Before doing anything else, copy the entries below exactly.

[Record set — start]

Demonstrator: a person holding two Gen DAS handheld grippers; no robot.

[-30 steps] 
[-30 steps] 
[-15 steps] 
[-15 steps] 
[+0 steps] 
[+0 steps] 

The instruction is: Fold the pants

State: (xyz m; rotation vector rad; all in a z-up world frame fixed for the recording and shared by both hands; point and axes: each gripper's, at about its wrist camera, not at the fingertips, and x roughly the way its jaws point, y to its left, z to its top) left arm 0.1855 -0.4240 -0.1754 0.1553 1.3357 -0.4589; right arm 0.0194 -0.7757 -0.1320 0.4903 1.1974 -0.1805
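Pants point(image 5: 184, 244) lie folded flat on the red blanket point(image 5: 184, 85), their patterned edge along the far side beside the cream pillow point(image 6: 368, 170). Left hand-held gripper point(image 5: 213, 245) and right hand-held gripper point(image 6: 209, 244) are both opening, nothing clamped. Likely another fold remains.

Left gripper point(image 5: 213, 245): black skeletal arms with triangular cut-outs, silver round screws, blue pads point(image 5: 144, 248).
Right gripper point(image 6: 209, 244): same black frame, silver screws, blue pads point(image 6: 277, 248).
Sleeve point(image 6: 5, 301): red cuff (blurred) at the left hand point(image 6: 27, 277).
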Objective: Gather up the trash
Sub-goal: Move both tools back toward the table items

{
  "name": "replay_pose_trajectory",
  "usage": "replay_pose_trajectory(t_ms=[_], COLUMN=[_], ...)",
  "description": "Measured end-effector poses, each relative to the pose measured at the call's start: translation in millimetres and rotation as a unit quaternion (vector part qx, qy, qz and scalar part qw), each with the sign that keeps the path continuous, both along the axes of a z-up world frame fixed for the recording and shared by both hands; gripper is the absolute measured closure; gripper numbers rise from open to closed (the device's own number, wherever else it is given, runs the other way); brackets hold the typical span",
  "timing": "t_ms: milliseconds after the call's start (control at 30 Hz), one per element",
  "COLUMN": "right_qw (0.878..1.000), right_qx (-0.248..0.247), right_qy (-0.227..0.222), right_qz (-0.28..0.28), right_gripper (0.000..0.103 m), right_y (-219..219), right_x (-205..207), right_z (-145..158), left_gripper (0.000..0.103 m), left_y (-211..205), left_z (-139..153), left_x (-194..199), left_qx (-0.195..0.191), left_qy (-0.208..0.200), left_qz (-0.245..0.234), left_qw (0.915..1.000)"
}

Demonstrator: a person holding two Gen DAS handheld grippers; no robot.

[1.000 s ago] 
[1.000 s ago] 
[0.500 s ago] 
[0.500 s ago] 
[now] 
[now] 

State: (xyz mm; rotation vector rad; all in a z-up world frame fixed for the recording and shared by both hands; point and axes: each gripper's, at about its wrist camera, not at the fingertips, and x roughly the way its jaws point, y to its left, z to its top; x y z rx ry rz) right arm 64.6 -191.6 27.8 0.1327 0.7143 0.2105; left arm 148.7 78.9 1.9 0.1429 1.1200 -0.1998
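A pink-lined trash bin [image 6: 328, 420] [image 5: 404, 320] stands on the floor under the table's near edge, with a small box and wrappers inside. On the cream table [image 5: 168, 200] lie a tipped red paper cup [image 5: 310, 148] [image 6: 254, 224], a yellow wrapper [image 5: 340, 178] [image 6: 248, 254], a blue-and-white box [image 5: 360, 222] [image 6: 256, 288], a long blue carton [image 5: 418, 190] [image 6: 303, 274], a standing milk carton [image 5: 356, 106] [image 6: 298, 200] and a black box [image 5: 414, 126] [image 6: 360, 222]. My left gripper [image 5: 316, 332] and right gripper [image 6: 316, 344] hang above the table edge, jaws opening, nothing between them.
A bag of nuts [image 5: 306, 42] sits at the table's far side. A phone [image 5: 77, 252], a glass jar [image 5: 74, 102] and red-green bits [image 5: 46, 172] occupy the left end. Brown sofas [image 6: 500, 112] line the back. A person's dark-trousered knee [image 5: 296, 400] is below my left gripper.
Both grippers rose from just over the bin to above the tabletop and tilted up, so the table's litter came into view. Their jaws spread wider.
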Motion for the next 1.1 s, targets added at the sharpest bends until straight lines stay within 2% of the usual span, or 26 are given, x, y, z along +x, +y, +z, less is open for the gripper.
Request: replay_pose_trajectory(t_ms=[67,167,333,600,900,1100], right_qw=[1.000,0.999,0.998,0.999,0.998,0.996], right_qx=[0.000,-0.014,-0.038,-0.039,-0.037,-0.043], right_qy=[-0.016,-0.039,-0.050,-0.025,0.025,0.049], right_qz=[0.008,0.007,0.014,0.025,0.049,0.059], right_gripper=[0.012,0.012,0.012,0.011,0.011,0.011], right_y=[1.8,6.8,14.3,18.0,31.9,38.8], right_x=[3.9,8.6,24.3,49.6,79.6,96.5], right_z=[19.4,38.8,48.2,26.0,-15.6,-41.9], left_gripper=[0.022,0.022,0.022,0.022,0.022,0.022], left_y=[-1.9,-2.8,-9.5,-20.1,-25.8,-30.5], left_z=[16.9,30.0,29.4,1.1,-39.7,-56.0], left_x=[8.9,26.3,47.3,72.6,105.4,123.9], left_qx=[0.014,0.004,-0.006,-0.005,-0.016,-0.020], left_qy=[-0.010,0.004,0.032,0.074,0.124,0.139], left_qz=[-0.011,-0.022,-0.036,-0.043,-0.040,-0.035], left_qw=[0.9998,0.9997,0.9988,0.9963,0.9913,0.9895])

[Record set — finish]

• _Answer_:
Demonstrator: a person holding two Gen DAS handheld grippers; no robot.

[-30 steps] 
[-30 steps] 
[-15 steps] 
[-15 steps] 
[+0 steps] 
[+0 steps] 

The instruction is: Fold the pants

State: (xyz m; rotation vector rad; all in a z-up world frame fixed for the recording and shared by both hands; point and axes: each gripper's, at about its wrist camera, not at the fingertips, and x roughly the way its jaws point, y to its left, z to its top) left arm 0.1855 -0.4240 -0.1754 0.1553 1.3357 -0.4589; right arm 0.0194 -0.7757 -0.1320 0.4903 1.1974 -0.1805
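Pants point(image 5: 184, 244) lie folded flat on the red blanket point(image 5: 184, 85), their patterned edge along the far side beside the cream pillow point(image 6: 368, 170). Left hand-held gripper point(image 5: 213, 245) and right hand-held gripper point(image 6: 209, 244) are both opening, nothing clamped. Likely another fold remains.

Left gripper point(image 5: 213, 245): black skeletal arms with triangular cut-outs, silver round screws, blue pads point(image 5: 144, 248).
Right gripper point(image 6: 209, 244): same black frame, silver screws, blue pads point(image 6: 277, 248).
Sleeve point(image 6: 5, 301): red cuff (blurred) at the left hand point(image 6: 27, 277).
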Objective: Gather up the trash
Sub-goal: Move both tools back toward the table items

{
  "name": "replay_pose_trajectory",
  "usage": "replay_pose_trajectory(t_ms=[_], COLUMN=[_], ...)",
  "description": "Measured end-effector poses, each relative to the pose measured at the call's start: translation in millimetres and rotation as a unit quaternion (vector part qx, qy, qz and scalar part qw), each with the sign that keeps the path continuous, both along the axes of a z-up world frame fixed for the recording and shared by both hands; gripper is the absolute measured closure; gripper numbers rise from open to closed (the device's own number, wherever else it is given, runs the other way); brackets hold the typical span",
  "timing": "t_ms: milliseconds after the call's start (control at 30 Hz), one per element",
  "COLUMN": "right_qw (0.878..1.000), right_qx (-0.248..0.247), right_qy (-0.227..0.222), right_qz (-0.28..0.28), right_gripper (0.000..0.103 m), right_y (-219..219), right_x (-205..207), right_z (-145..158), left_gripper (0.000..0.103 m), left_y (-211..205), left_z (-139..153), left_x (-194..199), left_qx (-0.195..0.191), left_qy (-0.208..0.200), left_qz (-0.245..0.234), left_qw (0.915..1.000)"
}

Demonstrator: a person holding two Gen DAS handheld grippers; no robot.

[1.000 s ago] 
[1.000 s ago] 
[0.500 s ago] 
[0.500 s ago] 
[now] 
[now] 

State: (xyz mm; rotation vector rad; all in a z-up world frame fixed for the recording and shared by both hands; point and axes: each gripper's, at about its wrist camera, not at the fingertips, and x roughly the way its jaws point, y to its left, z to its top; x y z rx ry rz) right arm 64.6 -191.6 27.8 0.1327 0.7143 0.2105; left arm 148.7 78.9 1.9 0.1429 1.1200 -0.1998
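A pink-lined trash bin [image 6: 328, 420] [image 5: 404, 320] stands on the floor under the table's near edge, with a small box and wrappers inside. On the cream table [image 5: 168, 200] lie a tipped red paper cup [image 5: 310, 148] [image 6: 254, 224], a yellow wrapper [image 5: 340, 178] [image 6: 248, 254], a blue-and-white box [image 5: 360, 222] [image 6: 256, 288], a long blue carton [image 5: 418, 190] [image 6: 303, 274], a standing milk carton [image 5: 356, 106] [image 6: 298, 200] and a black box [image 5: 414, 126] [image 6: 360, 222]. My left gripper [image 5: 316, 332] and right gripper [image 6: 316, 344] hang above the table edge, jaws opening, nothing between them.
A bag of nuts [image 5: 306, 42] sits at the table's far side. A phone [image 5: 77, 252], a glass jar [image 5: 74, 102] and red-green bits [image 5: 46, 172] occupy the left end. Brown sofas [image 6: 500, 112] line the back. A person's dark-trousered knee [image 5: 296, 400] is below my left gripper.
Both grippers rose from just over the bin to above the tabletop and tilted up, so the table's litter came into view. Their jaws spread wider.
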Motion for the next 1.1 s, targets added at the sharpest bends until straight lines stay within 2% of the usual span, or 26 are given, x, y, z along +x, +y, +z, less is open for the gripper.
Request: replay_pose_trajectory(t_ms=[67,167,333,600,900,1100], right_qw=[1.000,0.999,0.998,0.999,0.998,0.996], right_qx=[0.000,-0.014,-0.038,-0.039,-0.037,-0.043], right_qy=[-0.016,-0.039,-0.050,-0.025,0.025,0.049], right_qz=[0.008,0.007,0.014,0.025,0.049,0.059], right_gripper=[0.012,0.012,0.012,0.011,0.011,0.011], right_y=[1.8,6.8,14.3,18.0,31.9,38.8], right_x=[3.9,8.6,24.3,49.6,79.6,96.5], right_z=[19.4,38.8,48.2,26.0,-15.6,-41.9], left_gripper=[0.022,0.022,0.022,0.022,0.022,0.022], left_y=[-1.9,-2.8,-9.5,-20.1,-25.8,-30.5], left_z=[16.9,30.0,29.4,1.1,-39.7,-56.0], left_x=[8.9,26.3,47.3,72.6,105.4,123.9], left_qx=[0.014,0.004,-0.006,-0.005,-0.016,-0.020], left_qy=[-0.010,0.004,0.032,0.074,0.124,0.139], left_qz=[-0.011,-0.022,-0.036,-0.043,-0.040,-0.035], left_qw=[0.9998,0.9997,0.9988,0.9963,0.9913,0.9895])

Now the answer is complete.